From Adoring To Bully Mom
I had a child with someone who I think may be the wrong man for me. Got pregnant after 3 months seeing each other. We muddled through and I was anxious in the relationship but when I met my baby I fell head over heels with the baby boy, and can say I was a super mother.
The relationship was abusive and I eventually ended it. I continued to be an excellent and loving mother. We eventually reconciled and have since had another baby. The relationship and abusive behaviors certainly improved but are not entirely gone.
I felt ambivalent about the second baby if I am honest. Felt no major excitement through pregnancy, and breastfed through pregnancy. This is when the negative feeling towards my first born started. I had major aversion but continued to feed him as I wanted to meet his needs.

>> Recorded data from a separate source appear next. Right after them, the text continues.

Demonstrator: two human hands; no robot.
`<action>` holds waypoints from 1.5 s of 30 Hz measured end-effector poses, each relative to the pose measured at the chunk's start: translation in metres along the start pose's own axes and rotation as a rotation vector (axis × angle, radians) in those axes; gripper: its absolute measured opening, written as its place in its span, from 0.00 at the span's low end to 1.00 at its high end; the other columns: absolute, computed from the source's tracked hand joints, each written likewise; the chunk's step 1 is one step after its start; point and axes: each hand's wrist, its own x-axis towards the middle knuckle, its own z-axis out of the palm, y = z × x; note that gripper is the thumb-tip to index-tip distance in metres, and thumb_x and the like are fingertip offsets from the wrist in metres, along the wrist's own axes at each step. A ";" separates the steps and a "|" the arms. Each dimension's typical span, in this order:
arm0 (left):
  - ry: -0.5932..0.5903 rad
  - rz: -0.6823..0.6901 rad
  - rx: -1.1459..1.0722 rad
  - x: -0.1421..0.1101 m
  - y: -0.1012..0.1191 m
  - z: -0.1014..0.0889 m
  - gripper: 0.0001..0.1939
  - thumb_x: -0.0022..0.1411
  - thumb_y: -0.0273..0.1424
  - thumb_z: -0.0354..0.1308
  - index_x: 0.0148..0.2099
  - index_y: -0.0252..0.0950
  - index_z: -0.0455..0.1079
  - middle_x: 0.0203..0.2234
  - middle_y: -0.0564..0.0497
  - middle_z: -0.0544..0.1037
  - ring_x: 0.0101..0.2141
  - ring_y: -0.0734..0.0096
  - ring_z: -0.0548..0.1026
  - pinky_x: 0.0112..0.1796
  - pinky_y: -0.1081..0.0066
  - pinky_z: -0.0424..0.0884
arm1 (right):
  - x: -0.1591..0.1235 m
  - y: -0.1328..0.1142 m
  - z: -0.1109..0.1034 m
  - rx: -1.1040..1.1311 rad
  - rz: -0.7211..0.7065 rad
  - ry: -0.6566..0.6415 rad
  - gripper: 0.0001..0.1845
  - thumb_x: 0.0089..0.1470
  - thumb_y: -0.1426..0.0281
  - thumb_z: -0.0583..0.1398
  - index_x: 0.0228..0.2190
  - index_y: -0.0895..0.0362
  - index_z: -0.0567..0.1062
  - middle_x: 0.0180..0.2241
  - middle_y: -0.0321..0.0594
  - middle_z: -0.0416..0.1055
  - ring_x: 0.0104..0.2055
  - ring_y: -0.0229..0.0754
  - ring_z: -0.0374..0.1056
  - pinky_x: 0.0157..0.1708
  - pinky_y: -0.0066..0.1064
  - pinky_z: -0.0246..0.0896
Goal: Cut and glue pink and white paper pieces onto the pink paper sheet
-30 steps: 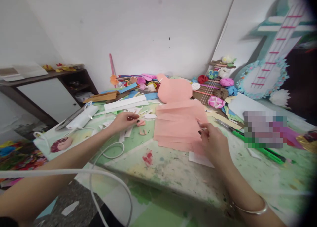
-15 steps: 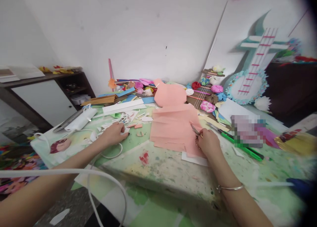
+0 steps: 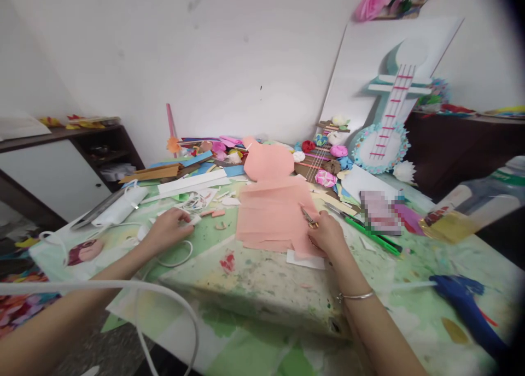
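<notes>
Across the paint-stained tabletop [image 3: 250, 277], we see the right hand [image 3: 327, 235] closed around scissors [image 3: 307, 217] over the pink paper [image 3: 266, 212]; whether the left hand [image 3: 169, 231] pinches a white scrap [image 3: 196, 220], we can't tell. Stained surface separates paper from near edge.

Table [image 3: 418, 327] in front of me, green-white and paint-stained: salmon-coloured paper [image 3: 264, 212] at the centre, white sheet [image 3: 305, 260] beneath its near edge; green cutter [image 3: 371, 234] just to the right; blue glue gun [image 3: 459, 299] farther right; white strips [image 3: 192, 183] and paper scraps [image 3: 230, 201] leftward.
</notes>
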 end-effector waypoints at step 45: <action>-0.386 0.519 -0.741 0.048 0.211 0.062 0.06 0.54 0.28 0.58 0.37 0.37 0.70 0.33 0.48 0.78 0.35 0.64 0.74 0.37 0.66 0.69 | 0.003 0.045 -0.058 0.112 0.350 -0.164 0.09 0.50 0.76 0.54 0.25 0.58 0.74 0.26 0.44 0.73 0.26 0.42 0.66 0.23 0.28 0.46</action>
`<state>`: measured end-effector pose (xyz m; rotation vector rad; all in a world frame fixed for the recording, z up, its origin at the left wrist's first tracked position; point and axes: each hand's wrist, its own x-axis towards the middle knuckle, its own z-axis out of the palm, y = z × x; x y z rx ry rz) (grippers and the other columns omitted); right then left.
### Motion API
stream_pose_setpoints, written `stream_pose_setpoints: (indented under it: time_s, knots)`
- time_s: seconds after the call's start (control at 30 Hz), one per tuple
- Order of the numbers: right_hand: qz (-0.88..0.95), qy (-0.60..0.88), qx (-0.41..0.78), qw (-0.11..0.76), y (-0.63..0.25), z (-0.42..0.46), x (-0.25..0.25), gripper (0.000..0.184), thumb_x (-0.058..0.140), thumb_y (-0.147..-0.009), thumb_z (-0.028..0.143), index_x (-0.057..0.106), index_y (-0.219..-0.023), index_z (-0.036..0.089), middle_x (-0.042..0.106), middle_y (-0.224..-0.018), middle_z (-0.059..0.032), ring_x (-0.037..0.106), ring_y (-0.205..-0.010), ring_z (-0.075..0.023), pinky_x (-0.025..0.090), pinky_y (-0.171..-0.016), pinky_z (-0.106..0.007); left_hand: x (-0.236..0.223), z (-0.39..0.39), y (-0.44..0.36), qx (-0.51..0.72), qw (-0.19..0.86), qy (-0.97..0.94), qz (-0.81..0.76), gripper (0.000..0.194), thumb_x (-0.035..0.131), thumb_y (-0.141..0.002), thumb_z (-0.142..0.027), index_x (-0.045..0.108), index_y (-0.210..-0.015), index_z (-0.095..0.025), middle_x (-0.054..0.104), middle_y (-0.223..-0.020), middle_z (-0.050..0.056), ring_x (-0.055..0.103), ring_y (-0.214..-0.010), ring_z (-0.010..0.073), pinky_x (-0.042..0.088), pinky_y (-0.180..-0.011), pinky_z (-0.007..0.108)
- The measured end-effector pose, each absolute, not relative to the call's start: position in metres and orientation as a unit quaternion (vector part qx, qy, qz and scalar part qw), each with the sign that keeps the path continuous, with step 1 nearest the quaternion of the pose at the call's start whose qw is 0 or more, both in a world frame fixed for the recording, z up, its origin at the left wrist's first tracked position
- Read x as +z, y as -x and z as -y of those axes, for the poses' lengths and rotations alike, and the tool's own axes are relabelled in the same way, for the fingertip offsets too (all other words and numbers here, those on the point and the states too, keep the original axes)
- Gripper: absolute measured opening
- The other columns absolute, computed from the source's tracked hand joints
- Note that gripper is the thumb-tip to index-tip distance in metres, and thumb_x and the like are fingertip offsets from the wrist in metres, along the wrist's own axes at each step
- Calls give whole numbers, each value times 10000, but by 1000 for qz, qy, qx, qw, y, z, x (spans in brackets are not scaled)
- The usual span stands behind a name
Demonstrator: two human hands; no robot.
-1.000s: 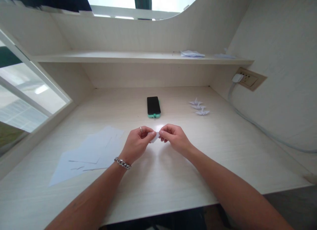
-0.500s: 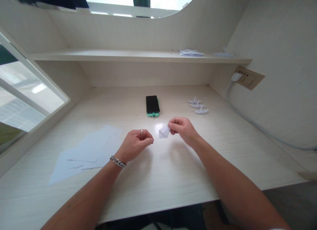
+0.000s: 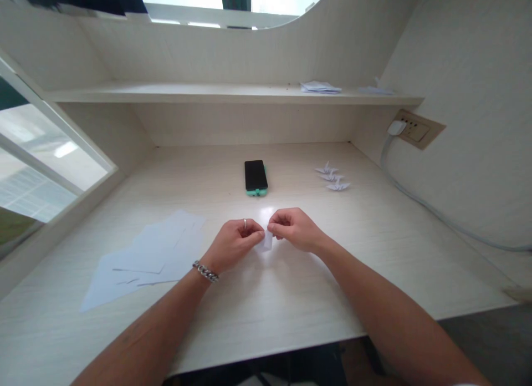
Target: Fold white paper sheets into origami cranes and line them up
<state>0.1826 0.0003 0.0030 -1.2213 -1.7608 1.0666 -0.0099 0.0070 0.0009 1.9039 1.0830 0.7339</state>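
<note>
Between my two hands is a small piece of folded white paper [image 3: 266, 242], close above the desk. My left hand [image 3: 236, 240], with a ring and a chain bracelet, pinches its left side between thumb and fingers. On the upper right, my right hand [image 3: 296, 229] grips the paper's edge with thumb and forefinger. Fingers cover the top of the paper, so its full shape is hidden. Past my right hand, three folded paper cranes [image 3: 333, 177] sit in a row on the desk.
A black phone [image 3: 255, 176] in a green case lies on the desk [image 3: 187, 175] ahead of my hands. Loose white paper sheets [image 3: 141, 258] spread on the left. Folded papers [image 3: 320, 87] rest on the shelf [image 3: 199, 92]. A grey cable [image 3: 432, 209] runs down from the wall socket [image 3: 417, 129].
My left hand has moved right and taken hold of the folded paper. My right hand has brought the paper slightly left and nearer to me, and the paper has turned.
</note>
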Motion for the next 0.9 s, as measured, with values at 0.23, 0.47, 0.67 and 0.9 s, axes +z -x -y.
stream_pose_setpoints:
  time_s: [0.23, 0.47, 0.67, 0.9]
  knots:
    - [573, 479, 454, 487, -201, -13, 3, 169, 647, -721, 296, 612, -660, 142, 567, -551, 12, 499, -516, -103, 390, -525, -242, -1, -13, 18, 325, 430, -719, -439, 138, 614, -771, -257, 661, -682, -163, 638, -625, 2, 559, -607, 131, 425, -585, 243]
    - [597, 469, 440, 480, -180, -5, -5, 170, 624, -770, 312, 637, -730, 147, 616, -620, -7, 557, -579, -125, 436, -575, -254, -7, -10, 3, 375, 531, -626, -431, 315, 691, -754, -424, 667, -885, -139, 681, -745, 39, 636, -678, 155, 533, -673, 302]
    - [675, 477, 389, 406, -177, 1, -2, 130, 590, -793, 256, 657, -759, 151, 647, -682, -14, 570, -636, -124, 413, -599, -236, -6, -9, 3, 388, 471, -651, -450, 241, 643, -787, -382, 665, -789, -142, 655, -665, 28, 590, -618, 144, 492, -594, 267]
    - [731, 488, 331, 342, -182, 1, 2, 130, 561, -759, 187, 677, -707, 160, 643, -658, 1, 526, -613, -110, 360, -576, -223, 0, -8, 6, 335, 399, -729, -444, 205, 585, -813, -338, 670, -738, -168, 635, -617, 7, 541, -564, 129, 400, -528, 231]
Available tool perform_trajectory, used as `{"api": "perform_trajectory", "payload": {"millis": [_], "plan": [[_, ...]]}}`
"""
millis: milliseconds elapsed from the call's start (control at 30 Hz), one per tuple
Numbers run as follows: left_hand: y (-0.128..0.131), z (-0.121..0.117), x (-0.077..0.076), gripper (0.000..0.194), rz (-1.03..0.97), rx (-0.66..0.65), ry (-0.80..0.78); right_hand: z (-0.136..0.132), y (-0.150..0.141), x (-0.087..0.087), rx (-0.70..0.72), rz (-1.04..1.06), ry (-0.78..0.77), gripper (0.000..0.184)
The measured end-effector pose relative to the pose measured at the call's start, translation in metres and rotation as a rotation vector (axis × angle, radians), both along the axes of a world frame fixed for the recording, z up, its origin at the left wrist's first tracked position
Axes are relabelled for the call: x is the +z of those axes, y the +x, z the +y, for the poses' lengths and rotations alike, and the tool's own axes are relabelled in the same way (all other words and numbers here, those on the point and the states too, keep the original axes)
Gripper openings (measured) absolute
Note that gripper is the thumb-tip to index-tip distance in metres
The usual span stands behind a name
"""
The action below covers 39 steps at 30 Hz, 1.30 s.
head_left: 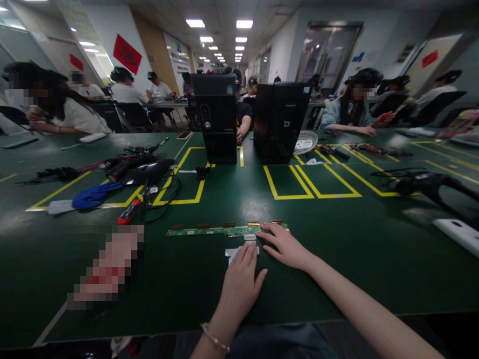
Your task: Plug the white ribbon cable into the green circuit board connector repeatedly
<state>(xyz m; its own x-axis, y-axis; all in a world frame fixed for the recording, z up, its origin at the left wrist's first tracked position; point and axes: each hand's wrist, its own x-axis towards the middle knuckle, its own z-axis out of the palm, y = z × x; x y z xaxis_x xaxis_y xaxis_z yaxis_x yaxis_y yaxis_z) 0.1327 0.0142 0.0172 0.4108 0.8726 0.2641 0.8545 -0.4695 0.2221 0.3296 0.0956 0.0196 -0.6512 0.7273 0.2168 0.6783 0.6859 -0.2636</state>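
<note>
A long, narrow green circuit board (204,232) lies across the table in front of me, with several brownish-gold tabs along its far edge. My right hand (286,245) rests over the board's right end, fingers spread and stretched out. On the near side, a white flat ribbon cable (231,253) meets the board at a pale connector (250,238). My left hand (241,279) lies over this cable, its fingers straight and their tips just short of the connector. Part of the cable is hidden beneath that hand. Neither hand is closed around anything.
Two black computer towers (220,119) (279,122) stand at the back. Leftward lie a red-black screwdriver (129,212), a blue glove (93,194) and black cables (164,202). A pixelated patch (108,267) covers the near left. A white device (460,237) sits right. People sit around.
</note>
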Motion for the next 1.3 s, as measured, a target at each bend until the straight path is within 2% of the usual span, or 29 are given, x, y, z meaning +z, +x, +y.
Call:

Ever since his brother was born my feeling towards my son have changed. I experienced a kind of primal maternal rage almost, in the first few weeks....he wouldn’t allow me to connect with and nurture my new baby. He controls the household with tantrums and refuses to listen.
I ended up on this page because tonight I lost my temper with him and picked him up roughly and was really mean to him and too rough with him. There was no kindness or love in my speech or actions and I am so ashamed as we have had a few of these instances in the past three months. I have spanked him twice - not hard, but I’m not okay with it.
I know he went to bed afraid and confused and ashamed and I just can’t stand it, but I don’t seem to be able to feel that burning love I used to have for him. Most days I find him irritating, challenging and over-demanding.
What has happened to my beautiful well behaved boy and our amazing bond? I have sought out counseling which I’m not finding helpful because he keeps telling me I’m a good mother, but a good mother does not behave like this.
I am starting a parenting course in January but meanwhile I can’t undo what has already happened between us, and my altered feelings? I am sure my partner is part of the problem but ultimately not responsible for my behavior and I think I use harsh words with my son more than him.
So sad right now. How do I change my reactions to him? I am reading all the books but nothing stops the triggers!